» Try it
For each line of the listing that contains "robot", make a copy and return it.

» Exercise materials
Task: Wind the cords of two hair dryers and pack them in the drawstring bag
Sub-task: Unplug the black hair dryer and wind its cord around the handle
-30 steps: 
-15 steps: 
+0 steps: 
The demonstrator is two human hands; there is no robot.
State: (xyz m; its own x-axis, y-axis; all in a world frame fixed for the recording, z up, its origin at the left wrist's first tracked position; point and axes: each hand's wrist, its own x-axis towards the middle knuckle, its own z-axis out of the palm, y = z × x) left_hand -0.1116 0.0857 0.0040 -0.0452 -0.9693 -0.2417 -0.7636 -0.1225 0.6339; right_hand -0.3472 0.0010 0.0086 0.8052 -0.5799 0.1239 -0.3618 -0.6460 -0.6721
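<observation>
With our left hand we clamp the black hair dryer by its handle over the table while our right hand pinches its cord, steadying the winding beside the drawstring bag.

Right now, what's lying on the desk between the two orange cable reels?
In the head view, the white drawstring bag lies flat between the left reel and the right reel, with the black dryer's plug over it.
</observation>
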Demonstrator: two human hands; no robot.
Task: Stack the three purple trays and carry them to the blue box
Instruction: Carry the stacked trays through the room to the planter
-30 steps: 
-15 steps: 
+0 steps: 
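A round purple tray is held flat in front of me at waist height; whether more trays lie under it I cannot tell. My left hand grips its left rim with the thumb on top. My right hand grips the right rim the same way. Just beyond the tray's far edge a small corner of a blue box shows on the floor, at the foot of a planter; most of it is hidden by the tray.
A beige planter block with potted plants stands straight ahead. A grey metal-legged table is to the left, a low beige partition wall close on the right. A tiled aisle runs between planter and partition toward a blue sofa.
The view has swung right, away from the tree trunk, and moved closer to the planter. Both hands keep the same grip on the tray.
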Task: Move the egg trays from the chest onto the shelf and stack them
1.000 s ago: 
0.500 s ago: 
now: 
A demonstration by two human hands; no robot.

» Reply to the task
The demonstrator is two human hands; there is no robot.
Demonstrator: two human hands; no robot.
A demonstration by two human hands; no robot.

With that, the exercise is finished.